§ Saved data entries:
☆ ☆ ☆ ☆ ☆
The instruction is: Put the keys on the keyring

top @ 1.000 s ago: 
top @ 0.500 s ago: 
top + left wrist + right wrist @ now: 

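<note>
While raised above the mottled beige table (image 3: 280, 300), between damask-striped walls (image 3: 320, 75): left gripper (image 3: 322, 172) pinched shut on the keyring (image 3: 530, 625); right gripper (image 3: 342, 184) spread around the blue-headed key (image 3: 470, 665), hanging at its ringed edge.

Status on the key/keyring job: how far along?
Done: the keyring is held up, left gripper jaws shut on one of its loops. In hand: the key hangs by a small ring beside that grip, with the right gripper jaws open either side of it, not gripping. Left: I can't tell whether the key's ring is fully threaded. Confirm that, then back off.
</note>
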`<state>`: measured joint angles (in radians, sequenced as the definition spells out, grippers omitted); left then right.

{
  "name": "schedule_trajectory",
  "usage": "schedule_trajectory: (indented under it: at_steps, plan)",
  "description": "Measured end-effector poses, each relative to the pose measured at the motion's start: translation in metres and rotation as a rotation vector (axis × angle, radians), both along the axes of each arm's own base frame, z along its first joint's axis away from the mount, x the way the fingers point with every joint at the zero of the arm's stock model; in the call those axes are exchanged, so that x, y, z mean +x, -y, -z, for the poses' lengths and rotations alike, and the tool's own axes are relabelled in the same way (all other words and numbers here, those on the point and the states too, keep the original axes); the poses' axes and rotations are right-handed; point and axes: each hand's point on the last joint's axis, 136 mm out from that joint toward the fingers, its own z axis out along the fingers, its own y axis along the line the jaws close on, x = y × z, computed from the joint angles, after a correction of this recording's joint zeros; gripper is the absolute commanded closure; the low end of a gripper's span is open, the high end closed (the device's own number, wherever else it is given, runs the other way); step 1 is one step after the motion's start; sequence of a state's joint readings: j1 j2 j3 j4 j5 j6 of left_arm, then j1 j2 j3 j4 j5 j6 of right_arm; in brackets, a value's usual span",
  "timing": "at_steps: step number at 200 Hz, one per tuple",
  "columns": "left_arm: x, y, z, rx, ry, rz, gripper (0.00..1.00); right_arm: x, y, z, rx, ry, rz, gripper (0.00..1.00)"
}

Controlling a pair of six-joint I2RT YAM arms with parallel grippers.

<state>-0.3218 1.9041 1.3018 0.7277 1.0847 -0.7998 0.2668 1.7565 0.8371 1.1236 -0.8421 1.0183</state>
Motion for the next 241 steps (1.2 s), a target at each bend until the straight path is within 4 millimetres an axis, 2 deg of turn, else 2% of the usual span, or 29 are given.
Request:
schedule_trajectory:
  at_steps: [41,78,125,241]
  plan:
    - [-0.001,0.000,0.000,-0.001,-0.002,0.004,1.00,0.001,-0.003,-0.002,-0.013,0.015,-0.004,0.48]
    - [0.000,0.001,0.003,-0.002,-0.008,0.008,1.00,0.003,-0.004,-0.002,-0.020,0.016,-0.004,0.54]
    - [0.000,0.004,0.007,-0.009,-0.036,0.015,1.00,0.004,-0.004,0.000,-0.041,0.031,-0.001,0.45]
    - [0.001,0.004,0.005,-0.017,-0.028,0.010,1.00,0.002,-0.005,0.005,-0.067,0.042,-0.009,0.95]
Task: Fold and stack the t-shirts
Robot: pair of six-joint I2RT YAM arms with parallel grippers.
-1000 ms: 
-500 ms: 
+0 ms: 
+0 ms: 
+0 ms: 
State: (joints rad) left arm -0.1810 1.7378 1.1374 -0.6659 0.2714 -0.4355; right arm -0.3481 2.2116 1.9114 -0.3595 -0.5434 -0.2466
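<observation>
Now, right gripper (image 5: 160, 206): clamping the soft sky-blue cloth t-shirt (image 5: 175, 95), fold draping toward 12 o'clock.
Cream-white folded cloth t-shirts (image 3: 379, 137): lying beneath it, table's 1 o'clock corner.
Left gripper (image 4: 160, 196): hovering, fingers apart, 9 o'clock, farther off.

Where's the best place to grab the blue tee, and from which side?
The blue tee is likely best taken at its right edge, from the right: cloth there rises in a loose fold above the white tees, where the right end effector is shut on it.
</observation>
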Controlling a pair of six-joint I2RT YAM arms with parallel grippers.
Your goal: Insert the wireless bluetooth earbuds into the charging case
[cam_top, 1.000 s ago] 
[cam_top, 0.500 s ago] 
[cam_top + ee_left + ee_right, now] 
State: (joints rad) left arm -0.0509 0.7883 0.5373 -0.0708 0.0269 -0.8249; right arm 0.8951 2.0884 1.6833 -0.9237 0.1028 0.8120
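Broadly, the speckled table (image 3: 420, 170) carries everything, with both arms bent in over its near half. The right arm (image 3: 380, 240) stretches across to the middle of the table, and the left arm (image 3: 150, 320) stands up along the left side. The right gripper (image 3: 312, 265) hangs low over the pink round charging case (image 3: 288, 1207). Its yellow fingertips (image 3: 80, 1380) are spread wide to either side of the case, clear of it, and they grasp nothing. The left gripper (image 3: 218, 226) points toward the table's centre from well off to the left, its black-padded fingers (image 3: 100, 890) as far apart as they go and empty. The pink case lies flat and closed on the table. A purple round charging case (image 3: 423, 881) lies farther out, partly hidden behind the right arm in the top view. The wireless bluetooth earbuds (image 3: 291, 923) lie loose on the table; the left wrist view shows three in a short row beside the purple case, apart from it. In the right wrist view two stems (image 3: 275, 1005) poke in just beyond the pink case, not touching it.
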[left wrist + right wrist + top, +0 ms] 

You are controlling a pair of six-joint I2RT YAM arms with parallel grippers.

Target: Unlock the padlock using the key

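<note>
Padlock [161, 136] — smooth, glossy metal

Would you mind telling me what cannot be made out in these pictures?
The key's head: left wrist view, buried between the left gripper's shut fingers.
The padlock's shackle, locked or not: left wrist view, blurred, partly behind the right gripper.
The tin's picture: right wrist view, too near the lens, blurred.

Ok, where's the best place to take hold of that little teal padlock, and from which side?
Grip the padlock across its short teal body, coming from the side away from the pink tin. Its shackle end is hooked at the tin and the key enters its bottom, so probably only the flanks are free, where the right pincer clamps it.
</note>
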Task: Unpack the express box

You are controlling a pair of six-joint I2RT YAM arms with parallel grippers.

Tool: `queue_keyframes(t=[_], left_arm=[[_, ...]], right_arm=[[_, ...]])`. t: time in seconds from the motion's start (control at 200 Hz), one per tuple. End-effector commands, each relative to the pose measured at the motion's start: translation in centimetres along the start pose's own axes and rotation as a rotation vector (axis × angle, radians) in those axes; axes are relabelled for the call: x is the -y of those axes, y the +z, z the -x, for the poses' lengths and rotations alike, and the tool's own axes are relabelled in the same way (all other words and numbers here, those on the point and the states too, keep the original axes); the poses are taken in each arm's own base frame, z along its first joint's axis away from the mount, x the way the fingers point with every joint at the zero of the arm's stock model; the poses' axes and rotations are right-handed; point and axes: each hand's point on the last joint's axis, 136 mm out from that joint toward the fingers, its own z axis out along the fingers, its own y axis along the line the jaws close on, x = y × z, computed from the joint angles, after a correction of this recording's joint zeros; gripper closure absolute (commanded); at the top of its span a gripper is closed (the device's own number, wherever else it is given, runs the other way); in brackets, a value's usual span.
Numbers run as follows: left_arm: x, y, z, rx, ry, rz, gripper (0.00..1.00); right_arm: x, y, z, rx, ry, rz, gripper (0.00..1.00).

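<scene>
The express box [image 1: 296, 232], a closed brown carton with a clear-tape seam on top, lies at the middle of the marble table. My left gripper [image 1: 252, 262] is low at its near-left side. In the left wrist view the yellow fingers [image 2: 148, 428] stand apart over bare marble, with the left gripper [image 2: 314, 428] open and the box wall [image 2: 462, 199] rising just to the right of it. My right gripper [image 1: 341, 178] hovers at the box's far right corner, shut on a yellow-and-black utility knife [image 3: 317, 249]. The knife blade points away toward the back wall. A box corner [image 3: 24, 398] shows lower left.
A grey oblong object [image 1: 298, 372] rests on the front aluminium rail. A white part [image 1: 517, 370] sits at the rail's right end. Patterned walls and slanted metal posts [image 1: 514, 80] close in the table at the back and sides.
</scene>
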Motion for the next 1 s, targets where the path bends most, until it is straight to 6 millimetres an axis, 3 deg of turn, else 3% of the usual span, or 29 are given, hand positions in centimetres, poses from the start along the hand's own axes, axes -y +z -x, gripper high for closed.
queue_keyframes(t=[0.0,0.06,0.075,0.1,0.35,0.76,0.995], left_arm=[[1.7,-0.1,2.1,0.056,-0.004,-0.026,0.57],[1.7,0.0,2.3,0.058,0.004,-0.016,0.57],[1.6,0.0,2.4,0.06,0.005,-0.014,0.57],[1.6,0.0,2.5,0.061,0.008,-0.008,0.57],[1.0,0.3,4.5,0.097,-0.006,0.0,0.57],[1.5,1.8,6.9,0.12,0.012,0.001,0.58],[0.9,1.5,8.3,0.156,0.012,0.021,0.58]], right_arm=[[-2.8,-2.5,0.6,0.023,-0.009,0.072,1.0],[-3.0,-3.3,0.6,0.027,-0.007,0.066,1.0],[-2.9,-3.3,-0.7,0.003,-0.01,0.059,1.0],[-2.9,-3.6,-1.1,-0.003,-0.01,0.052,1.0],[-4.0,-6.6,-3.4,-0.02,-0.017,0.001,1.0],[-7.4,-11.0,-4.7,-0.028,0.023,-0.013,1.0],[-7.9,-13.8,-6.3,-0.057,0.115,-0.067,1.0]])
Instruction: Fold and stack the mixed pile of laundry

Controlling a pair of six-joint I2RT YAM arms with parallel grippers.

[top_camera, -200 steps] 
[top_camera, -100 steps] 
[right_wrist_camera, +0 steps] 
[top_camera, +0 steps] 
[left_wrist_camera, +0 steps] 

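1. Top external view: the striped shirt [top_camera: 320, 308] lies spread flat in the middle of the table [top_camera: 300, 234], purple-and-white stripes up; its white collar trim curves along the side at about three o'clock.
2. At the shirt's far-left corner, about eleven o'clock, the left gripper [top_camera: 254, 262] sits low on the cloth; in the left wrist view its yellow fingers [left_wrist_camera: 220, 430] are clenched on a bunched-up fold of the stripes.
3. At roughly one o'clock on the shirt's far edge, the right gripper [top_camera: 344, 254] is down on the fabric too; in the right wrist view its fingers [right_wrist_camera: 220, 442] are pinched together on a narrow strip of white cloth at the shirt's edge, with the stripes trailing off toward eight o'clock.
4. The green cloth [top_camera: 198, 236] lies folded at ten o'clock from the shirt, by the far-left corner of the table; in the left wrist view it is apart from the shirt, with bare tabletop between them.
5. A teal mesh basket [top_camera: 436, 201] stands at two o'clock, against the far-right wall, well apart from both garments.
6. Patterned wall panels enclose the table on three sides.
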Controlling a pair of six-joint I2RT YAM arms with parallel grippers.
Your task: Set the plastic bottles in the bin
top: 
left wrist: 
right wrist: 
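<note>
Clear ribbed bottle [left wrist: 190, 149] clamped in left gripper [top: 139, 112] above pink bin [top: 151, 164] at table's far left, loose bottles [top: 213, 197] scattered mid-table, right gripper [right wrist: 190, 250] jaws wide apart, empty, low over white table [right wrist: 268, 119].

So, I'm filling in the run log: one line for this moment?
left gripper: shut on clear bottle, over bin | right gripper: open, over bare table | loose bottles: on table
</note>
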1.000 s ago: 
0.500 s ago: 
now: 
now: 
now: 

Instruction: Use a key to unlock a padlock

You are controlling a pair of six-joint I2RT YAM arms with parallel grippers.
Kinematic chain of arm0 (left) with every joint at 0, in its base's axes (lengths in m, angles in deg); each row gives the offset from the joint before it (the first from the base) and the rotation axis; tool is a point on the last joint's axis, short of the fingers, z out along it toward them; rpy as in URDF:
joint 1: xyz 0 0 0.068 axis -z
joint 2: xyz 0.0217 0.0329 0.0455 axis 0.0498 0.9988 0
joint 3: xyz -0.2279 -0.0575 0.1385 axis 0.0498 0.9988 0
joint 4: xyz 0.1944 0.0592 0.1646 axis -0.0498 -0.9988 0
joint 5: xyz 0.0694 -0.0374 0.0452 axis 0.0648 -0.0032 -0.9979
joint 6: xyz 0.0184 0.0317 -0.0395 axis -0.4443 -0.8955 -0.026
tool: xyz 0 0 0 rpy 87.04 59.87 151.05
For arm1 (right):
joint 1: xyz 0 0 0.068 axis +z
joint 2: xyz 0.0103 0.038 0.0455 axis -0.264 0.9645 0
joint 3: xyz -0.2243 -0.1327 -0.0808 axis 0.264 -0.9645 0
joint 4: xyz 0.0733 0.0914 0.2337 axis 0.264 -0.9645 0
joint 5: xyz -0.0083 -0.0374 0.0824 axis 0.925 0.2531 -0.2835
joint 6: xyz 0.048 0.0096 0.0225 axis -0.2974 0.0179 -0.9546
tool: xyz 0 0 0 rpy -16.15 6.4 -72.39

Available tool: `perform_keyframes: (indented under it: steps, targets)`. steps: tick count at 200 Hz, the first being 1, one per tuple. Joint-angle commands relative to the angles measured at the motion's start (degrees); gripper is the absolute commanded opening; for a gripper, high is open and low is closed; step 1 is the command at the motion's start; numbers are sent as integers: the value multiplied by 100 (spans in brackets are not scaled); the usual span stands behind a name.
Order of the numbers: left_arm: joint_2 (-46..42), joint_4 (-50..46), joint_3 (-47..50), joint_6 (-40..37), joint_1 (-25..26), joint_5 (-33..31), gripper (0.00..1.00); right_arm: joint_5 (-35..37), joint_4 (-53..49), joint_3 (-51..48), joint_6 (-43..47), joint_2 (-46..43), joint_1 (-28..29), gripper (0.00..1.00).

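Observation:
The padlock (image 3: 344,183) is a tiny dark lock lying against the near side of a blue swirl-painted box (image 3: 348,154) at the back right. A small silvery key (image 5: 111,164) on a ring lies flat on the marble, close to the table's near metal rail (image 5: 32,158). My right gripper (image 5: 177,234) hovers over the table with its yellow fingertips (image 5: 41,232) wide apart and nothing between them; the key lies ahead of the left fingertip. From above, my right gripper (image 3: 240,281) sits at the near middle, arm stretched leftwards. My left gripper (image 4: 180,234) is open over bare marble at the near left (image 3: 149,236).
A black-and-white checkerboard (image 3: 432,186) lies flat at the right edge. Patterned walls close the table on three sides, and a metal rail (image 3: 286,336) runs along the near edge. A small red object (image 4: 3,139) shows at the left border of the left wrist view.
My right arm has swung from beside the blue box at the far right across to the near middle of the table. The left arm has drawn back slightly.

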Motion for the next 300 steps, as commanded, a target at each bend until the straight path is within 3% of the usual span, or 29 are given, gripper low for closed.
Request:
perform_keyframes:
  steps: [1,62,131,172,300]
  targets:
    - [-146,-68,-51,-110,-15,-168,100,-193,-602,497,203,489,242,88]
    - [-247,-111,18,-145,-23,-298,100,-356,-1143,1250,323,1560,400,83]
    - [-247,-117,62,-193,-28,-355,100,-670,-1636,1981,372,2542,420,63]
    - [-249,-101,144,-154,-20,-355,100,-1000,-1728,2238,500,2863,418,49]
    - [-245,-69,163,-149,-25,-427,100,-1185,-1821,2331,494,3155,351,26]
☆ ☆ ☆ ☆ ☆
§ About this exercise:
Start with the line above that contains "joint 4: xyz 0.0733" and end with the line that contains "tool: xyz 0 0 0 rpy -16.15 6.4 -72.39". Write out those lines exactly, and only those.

§ Reply:
joint 4: xyz 0.0733 0.0914 0.2337 axis 0.264 -0.9645 0
joint 5: xyz -0.0083 -0.0374 0.0824 axis 0.925 0.2531 -0.2835
joint 6: xyz 0.048 0.0096 0.0225 axis -0.2974 0.0179 -0.9546
tool: xyz 0 0 0 rpy -16.15 6.4 -72.39

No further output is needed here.